Cache writes upon successful credentials match:
There are two special cases when a new cache entry would be added during the
MustAttemptImagePull() check:
- A secret coming from the checked pod matches with cached credential hash but has different coordinates (namespace/name/uid).
- A secret coming from the checked pod matches with cached secret coordinates but the credential hash is different.
These writes happen in order to prevent unnecessary registry polling in case the cached credentials got rotated.
In order to prevent unbound writes in cases of a high namespace turnover, we limit
these particular MustAttemptImagePull() writes to only occur if the number of
already cached entries per image isn’t greater than 100.
For beta we should consider removing cached credentials upon Kubernetes secret / namespace deletions.
Failure modes:
We should always fail safe. If there’s an error reading from the disk, the record MUST be assumed as non-existent, meaning the image pull needs credential re-verification. This might cause an additional request to pull an image. If it is successful, the original failing record should be overridden to reflect the new success.
Cache Directory Structure
A new subdirectory is introduced to the kubelet’s directory: image_manager.
The directory contains two further subdirectories: pulling and pulled. The former
serves for kubelet to store the state about images that it intends to pull. The
latter subdirectory should contain information about all the images that were
successfully pulled by the kubelet.
The figure below shows the Go structures that should appear in files in the
subdirectories described above. These structures are not part of the REST API
but belong to the imagemanager.kubelet.config.k8s.io configuration API group.
They only ever appear as JSON structures in files outside the kubelet memory.
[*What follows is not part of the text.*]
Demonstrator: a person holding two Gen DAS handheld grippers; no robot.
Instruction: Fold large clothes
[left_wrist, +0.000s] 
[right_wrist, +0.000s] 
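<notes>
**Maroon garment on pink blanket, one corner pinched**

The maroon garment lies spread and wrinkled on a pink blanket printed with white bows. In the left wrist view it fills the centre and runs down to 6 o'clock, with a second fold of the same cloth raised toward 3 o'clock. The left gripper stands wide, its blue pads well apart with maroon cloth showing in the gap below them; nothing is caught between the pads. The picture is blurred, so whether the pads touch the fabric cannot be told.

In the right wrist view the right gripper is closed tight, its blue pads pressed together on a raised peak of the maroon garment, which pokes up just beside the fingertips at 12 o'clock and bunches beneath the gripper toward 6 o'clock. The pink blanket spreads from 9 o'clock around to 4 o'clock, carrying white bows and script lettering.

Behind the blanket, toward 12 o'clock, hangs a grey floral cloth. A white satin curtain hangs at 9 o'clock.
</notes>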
ImagePullIntent is the structure that is present in files in the image_manager/pulling
directory. The filename of each such file is a SHA-256 hash of the image spec prepended
by sha256-.
ImagePulledRecord is the structure that appears in files in the image_manager/pulled
directory. The filename of each such file is a SHA-256 hash of the image reference
presented to us by the CRI.
// ImagePullIntent is a record of the kubelet attempting to pull an image.
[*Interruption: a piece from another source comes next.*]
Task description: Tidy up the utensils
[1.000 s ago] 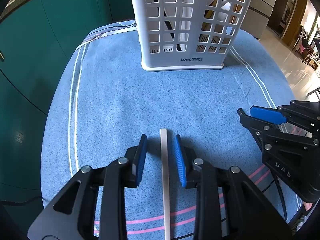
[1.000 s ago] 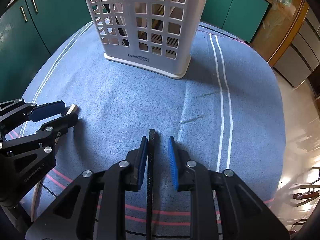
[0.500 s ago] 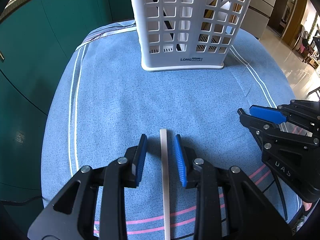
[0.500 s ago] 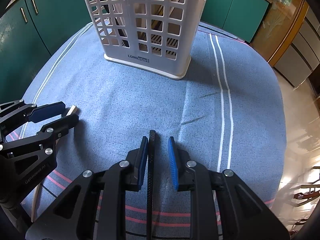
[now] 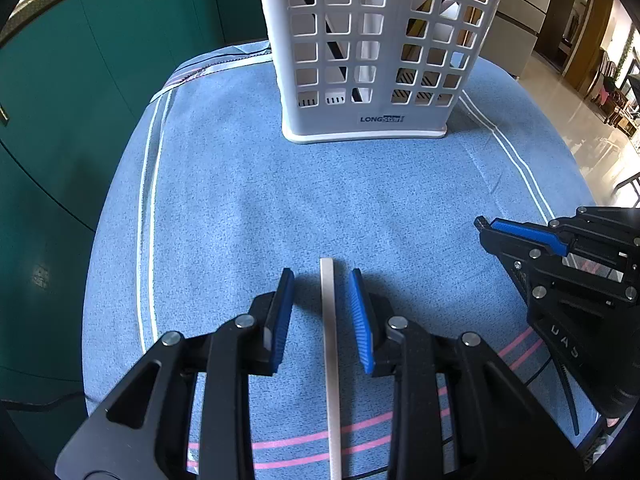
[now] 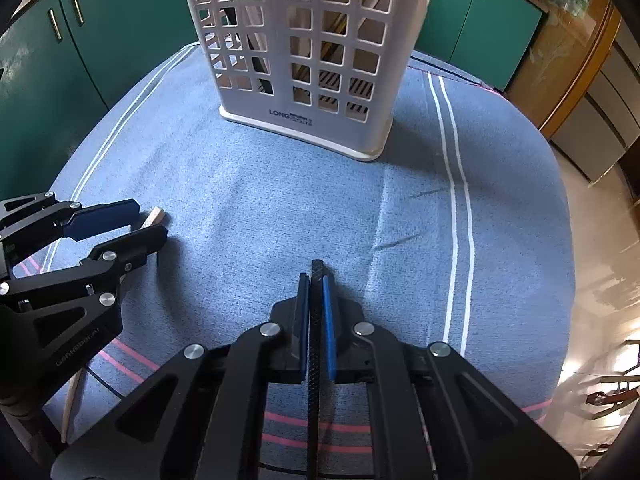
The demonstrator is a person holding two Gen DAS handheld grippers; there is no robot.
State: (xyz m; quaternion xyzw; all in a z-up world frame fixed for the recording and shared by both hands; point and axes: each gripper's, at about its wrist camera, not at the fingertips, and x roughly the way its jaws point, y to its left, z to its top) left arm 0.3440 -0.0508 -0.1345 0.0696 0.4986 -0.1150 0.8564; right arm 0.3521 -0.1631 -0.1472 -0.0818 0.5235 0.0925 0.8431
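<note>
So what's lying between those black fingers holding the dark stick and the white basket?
Only bare blue cloth, seen in the right wrist view, from the right gripper to the basket.

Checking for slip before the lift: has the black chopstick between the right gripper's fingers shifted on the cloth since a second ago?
No. The black chopstick tip sits equally far from the white basket.

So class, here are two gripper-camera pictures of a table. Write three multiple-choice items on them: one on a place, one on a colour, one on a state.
1. Where does the white basket stand?
A beyond both grippers
B on the floor
C between the grippers

2. What colour is the stick in the right gripper?
A red
B black
C yellow

3. How do the left gripper pads stand around the pale stick?
A apart from it
B pressed on it
C above the basket

Key: 1 A, it stands past the fingertips in both views. 2 B, it looks dark and textured. 3 A, gaps show either side.
</note>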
type ImagePullIntent struct {
metav1.TypeMeta
// Image is the image spec from a Container's `image` field.
// The filename is a SHA-256 hash of this value. This is to avoid filename-unsafe
// characters like ':' and '/'.
Image string `json:"image"`
}
// ImagePullRecord is a record of an image that was pulled by the kubelet.
//
// If there are no records in the `kubernetesSecrets` field and both `nodeWideCredentials`
// and `anonymous` are `false`, credentials must be re-checked the next time an
// image represented by this record is being requested.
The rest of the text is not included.